What is expected: Reproduce all of the material, keeping each line intact.

Supplied material:
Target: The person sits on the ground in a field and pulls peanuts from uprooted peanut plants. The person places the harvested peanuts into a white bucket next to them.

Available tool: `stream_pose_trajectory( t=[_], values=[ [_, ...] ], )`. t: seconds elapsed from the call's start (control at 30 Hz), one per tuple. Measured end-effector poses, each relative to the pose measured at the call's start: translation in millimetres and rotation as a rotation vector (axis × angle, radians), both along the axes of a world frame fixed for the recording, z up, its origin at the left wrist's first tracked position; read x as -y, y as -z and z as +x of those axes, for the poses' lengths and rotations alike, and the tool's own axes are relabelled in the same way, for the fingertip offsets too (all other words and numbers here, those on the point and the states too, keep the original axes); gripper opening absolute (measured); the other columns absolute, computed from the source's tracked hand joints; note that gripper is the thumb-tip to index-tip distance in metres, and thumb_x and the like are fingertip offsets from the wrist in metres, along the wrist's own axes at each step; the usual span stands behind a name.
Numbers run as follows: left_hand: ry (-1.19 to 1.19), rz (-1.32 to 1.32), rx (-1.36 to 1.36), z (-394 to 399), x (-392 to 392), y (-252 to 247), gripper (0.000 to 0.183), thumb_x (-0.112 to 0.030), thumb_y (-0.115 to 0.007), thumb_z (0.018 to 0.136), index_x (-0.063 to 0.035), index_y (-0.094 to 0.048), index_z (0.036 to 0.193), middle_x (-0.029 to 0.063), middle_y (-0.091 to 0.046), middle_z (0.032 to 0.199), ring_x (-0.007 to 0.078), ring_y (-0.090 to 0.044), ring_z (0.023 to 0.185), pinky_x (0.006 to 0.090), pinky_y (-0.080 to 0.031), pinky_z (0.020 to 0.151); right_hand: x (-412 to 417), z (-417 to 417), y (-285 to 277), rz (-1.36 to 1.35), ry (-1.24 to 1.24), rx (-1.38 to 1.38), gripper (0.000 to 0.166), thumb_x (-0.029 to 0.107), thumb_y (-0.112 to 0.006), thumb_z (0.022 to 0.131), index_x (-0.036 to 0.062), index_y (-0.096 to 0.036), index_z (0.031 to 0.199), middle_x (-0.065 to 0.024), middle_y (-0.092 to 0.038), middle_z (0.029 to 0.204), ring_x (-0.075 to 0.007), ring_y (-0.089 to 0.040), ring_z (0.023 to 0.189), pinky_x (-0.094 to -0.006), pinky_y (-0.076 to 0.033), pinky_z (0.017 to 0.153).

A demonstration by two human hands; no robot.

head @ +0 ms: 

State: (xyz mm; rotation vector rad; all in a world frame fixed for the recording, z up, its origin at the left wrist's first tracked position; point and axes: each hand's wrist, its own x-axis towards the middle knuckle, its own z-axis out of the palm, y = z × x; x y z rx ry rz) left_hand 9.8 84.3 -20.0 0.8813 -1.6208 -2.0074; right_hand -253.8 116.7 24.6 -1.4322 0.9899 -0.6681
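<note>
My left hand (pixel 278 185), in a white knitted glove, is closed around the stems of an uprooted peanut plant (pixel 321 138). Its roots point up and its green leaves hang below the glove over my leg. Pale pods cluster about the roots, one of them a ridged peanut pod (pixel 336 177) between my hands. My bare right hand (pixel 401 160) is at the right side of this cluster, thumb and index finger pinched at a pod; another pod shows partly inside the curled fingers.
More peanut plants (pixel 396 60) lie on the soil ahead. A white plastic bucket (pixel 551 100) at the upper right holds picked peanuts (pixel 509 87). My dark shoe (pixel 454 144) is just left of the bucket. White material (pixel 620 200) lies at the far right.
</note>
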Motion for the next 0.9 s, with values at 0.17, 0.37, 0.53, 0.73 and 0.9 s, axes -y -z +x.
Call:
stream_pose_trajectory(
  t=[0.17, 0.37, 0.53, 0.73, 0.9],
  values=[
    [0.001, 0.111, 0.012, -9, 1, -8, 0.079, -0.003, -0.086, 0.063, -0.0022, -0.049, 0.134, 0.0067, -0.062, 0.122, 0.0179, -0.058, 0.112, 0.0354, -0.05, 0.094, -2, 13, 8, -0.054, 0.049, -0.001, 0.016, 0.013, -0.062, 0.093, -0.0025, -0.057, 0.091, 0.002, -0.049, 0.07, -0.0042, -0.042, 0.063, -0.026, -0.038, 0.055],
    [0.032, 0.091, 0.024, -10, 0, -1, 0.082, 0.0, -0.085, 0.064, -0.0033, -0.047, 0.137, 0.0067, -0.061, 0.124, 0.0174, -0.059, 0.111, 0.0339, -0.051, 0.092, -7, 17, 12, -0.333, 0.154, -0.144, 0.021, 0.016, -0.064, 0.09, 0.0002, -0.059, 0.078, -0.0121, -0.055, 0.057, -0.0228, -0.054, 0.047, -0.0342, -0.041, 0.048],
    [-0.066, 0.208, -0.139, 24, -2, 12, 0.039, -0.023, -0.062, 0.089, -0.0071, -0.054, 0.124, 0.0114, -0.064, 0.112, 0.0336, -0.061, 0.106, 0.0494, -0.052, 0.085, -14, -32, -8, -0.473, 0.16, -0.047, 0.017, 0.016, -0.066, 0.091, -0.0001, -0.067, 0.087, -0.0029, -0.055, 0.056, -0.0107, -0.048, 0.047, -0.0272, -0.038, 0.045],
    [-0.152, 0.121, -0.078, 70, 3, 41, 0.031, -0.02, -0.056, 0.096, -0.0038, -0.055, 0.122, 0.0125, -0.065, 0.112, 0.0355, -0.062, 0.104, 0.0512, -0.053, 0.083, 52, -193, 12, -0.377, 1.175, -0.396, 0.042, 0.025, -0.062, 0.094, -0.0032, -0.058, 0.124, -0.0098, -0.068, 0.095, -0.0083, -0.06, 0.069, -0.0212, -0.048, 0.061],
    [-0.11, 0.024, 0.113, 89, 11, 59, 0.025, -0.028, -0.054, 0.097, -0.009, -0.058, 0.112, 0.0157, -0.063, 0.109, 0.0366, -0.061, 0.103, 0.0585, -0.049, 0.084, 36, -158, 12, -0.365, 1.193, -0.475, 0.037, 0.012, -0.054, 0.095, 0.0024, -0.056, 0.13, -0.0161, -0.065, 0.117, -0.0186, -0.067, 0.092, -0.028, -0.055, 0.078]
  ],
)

Result below:
Target: The person sits on the ground in a field and pulls peanuts from uprooted peanut plants. The person places the harvested peanuts into a white bucket next to them.

Available tool: `stream_pose_trajectory( t=[_], values=[ [_, ...] ], )`. t: seconds elapsed from the call's start (control at 30 Hz), one per tuple. Measured end-effector poses, each relative to the pose measured at the call's start: translation in millimetres and rotation as a rotation vector (axis × angle, radians), both along the axes of a world frame fixed for the recording, z up, its origin at the left wrist's first tracked position; read x as -y, y as -z and z as +x of those axes, for the poses' lengths and rotations alike, and the tool's own axes are relabelled in the same way, for the fingertip offsets too (all other words and numbers here, those on the point and the states too, keep the original axes); gripper opening absolute (measured); the other columns absolute, computed from the source's tracked hand joints; note that gripper is the thumb-tip to index-tip distance in metres, and thumb_x and the like are fingertip offsets from the wrist in metres, along the wrist's own axes at each step; the usual span stands behind a name.
Numbers run as follows: left_hand: ry (-1.19 to 1.19), rz (-1.32 to 1.32), rx (-1.36 to 1.36), z (-394 to 399), x (-392 to 392), y (-252 to 247), gripper (0.000 to 0.183), thumb_x (-0.112 to 0.030), thumb_y (-0.115 to 0.007), thumb_z (0.018 to 0.136), index_x (-0.063 to 0.035), index_y (-0.094 to 0.048), index_z (0.036 to 0.193), middle_x (-0.029 to 0.063), middle_y (-0.091 to 0.046), middle_z (0.032 to 0.199), ring_x (-0.007 to 0.078), ring_y (-0.090 to 0.044), ring_z (0.023 to 0.185), pinky_x (0.006 to 0.090), pinky_y (-0.080 to 0.031), pinky_z (0.020 to 0.151); right_hand: x (-412 to 417), z (-417 to 417), y (-285 to 277), rz (-1.36 to 1.35), ry (-1.24 to 1.24), rx (-1.38 to 1.38), gripper (0.000 to 0.166), thumb_x (-0.029 to 0.107), thumb_y (-0.112 to 0.006), thumb_z (0.022 to 0.131), index_x (-0.036 to 0.062), index_y (-0.096 to 0.036), index_z (0.031 to 0.199), middle_x (-0.065 to 0.024), middle_y (-0.092 to 0.038), middle_z (0.029 to 0.204), ring_x (-0.075 to 0.007), ring_y (-0.089 to 0.040), ring_z (0.023 to 0.189), pinky_x (-0.094 to -0.006), pinky_y (-0.076 to 0.033), pinky_z (0.017 to 0.153).

A demonstration by two human hands; no robot.

head @ +0 ms: 

State: (xyz mm; rotation vector rad; all in a world frame fixed for the recording, z up, its origin at the left wrist's first tracked position; point and axes: each hand's wrist, its own x-axis towards the middle knuckle, its own z-axis out of the palm, y = z × x; x y z rx ry rz) left_hand 9.8 84.3 -20.0 0.8813 -1.6208 -2.0074; right_hand -253.8 116.7 24.6 -1.4322 0.9899 -0.6681
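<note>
My left hand (pixel 278 185), in a white knitted glove, is closed around the stems of an uprooted peanut plant (pixel 321 138). Its roots point up and its green leaves hang below the glove over my leg. Pale pods cluster about the roots, one of them a ridged peanut pod (pixel 336 177) between my hands. My bare right hand (pixel 401 160) is at the right side of this cluster, thumb and index finger pinched at a pod; another pod shows partly inside the curled fingers.
More peanut plants (pixel 396 60) lie on the soil ahead. A white plastic bucket (pixel 551 100) at the upper right holds picked peanuts (pixel 509 87). My dark shoe (pixel 454 144) is just left of the bucket. White material (pixel 620 200) lies at the far right.
</note>
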Motion for the next 0.9 s, with values at 0.17, 0.37, 0.53, 0.73 and 0.9 s, axes -y -z +x.
Call:
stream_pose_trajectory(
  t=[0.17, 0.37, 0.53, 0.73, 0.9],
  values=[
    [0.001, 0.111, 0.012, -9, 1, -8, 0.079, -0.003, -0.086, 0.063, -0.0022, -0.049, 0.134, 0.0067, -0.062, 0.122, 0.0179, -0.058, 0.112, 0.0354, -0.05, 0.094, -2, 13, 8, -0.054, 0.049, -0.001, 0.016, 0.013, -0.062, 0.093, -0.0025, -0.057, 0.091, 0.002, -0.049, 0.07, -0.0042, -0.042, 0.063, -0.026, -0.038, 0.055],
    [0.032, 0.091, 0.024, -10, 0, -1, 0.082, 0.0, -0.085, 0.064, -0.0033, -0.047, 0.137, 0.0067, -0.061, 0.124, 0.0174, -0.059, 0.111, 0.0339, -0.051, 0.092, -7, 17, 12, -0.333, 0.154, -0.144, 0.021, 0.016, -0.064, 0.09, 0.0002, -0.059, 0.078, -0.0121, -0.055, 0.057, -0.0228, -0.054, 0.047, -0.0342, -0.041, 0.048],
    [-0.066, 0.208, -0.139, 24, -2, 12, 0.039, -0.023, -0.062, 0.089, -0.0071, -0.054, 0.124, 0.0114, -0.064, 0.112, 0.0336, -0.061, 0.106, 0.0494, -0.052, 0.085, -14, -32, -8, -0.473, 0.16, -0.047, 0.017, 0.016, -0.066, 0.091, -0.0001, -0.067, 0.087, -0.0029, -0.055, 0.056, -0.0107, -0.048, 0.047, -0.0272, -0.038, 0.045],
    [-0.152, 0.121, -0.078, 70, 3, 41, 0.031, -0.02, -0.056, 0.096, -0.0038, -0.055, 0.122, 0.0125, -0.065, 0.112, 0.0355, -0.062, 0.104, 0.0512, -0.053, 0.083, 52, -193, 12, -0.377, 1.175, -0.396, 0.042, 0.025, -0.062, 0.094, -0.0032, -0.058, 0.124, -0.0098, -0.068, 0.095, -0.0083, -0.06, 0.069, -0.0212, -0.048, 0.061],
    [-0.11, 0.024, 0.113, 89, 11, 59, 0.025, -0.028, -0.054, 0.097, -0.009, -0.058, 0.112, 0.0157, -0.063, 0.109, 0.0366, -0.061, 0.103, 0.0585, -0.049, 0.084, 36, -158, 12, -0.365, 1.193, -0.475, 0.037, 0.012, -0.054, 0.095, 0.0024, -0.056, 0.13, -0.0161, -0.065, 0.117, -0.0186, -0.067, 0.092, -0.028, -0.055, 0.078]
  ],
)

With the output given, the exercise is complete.